>>>>

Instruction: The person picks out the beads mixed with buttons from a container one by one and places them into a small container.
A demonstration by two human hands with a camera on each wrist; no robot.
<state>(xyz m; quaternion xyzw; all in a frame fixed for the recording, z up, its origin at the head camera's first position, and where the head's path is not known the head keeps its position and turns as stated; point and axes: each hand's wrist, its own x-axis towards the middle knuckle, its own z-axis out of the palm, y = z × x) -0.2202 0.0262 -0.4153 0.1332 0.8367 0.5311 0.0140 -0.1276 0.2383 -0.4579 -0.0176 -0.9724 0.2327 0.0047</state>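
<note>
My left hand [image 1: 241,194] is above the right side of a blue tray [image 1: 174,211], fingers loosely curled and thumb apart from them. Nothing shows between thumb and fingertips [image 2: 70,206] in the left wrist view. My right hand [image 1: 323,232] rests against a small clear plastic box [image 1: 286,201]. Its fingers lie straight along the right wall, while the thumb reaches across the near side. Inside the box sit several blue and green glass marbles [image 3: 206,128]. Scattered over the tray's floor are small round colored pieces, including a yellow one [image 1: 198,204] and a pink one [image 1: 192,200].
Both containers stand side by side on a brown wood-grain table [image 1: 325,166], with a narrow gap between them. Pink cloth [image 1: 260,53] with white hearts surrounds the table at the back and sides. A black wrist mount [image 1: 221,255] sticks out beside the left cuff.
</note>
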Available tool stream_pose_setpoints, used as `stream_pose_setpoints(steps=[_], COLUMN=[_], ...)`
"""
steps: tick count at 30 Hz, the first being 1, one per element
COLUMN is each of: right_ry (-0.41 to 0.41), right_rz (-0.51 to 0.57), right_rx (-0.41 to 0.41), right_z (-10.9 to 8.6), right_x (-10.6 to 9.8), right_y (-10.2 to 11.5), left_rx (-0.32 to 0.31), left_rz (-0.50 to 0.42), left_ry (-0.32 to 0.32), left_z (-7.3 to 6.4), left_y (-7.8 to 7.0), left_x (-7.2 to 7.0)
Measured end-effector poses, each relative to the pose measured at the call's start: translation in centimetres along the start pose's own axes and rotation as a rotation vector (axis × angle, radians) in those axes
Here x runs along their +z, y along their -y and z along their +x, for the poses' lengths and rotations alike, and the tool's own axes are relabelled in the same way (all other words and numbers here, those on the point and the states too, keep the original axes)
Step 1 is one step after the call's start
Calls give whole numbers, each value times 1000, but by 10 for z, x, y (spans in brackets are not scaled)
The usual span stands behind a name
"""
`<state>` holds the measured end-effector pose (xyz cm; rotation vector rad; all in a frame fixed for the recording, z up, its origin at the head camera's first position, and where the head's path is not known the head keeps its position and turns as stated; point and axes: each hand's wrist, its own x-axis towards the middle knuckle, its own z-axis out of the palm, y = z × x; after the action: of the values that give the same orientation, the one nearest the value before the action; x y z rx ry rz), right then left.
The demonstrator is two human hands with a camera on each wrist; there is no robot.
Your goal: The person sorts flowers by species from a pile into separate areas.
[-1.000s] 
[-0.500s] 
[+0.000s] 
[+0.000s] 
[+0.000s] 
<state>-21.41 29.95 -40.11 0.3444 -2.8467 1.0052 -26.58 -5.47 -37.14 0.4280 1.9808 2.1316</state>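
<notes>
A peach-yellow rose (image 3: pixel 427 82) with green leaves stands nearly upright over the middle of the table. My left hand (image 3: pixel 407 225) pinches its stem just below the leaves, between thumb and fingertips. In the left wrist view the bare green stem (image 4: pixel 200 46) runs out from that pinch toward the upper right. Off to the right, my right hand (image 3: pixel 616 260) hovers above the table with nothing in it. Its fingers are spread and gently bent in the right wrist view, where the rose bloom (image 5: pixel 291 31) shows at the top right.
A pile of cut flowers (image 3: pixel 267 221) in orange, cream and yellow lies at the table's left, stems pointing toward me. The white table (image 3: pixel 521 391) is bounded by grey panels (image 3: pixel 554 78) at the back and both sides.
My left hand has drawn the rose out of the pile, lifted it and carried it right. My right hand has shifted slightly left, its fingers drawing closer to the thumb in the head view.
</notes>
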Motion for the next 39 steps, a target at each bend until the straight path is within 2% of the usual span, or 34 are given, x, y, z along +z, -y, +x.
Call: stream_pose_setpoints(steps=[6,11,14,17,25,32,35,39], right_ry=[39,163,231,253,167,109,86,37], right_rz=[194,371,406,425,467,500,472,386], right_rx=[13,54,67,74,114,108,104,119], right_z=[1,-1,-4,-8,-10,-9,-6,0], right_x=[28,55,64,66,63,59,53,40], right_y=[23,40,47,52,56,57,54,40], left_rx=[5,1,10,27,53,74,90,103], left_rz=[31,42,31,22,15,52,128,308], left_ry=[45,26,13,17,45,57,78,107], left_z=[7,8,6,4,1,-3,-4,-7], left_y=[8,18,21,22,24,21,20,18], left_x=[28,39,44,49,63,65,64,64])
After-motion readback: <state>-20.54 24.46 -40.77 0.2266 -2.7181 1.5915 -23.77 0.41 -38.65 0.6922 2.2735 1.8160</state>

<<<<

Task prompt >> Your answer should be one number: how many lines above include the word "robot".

Solution for this exercise >> 2